Interactive job via salloc#


On this example, we will test lammps interactively via salloc. All the scripts and instructions are under the directory interactive.

First, ask for interactive job using salloc:

salloc --nodes=1 --ntasks=2 --cpus-per-task=1 --mem-per-cpu=500M --time=15:00

If needed, add other options to salloc command: salloc {+other options}

Once the job is granted, run the commands:

hostname
env | grep SLURM
sq

The above will show the name of the node, all slurm environment variables and the current jobs under your name.

Before starting the test, load lammps module:

HINT: use module spider lammps

module load arch/avx512  gcc/13.2.0  openmpi/4.1.6 lammps/2024-08-29p1

After loading the modules, run the commands:

module list
module show lammps
ls $MODULE_LAMMPS_PREFIX/bin

Make show that the binary lmp is available in your environment:

which lmp
/global/software/alma8/sb/opt/arch-avx512-gcc-13.2.0-openmpi-4.1.6/lammps/2024-08-29p1/bin/lmp

Now, run the lammps test using:

srun lmp -in lammps-input.in

or run it via a script:

sh ./grex-runlmp-interactive.sh
The above shows how to run interactive job for testing and debugging.
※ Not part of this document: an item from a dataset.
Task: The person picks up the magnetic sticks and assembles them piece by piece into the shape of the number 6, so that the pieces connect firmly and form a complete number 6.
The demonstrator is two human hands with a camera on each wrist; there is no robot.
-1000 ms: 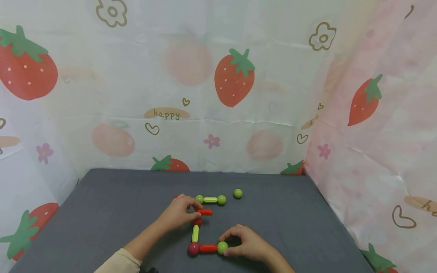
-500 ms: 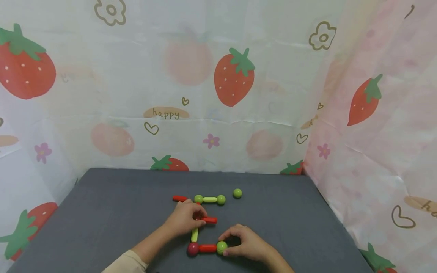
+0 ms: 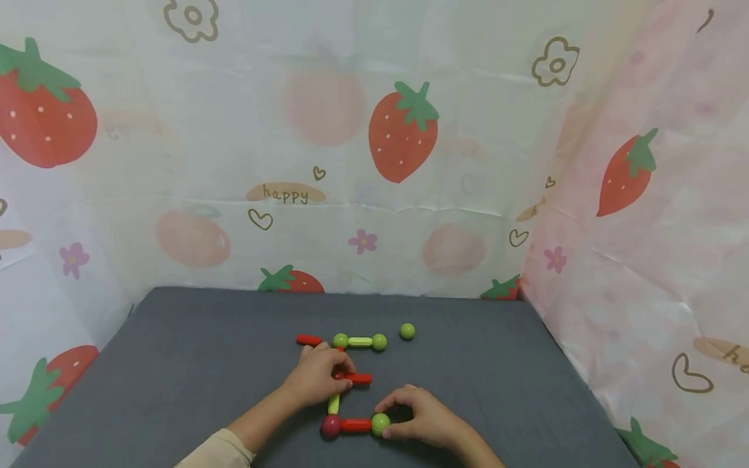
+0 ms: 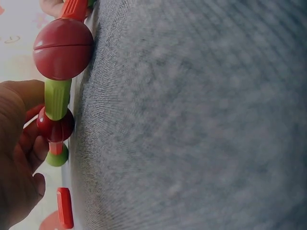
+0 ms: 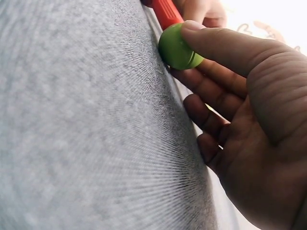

In case you have many commands, you can bundle them inside a script as in the above.

As a summary, here are the steps to follow for running interactive jobs to test and debug your progrqams and scripts before submitting jobs via sbatch:

  • salloc {+options} to ask for compute node.
  • load the modules that are needed for your workflow.
  • run tests and debug …
  • exit {to resume the interactive job} and go back to the login node.

Sleep job#


On this example, we will test a sleep job submitted via sbatch. All the scripts and instructions are under the directory sleep-job. In addition to running sleep command, the job prints also the slurm environment variables.

Under the directory sleep-job, use cat command to see the content of the script:

cd sleep-job
cat grex-sleep-job.sh

Now, submit the job using:

sbatch grex-sleep-job.sh
  • If there are errors, fix them and/or add the options via cammnd line, like:
sbatch --partition=genoa grex-sleep-job.sh
  • What is the job id for your job?

  • See if your job is on the queue by running the command: sq

  • Once the job is done, inspect the output: slurm-.out

Serial job#


On this example, we will test lammps using a serial job via sbatch. All the scripts and instructions are under the directory serial-job.

Under the directory serial-job, use cat command to see the content of the script:

cd serial-job
cat grex-runlmp-1cpu-serial.sh

Now, submit the job using:

sbatch grex-runlmp-1cpu-serial.sh

OpenMP job#


On this example, we will test lammps using OpenMP job via sbatch. All the scripts and instructions are under the directory openmp-job.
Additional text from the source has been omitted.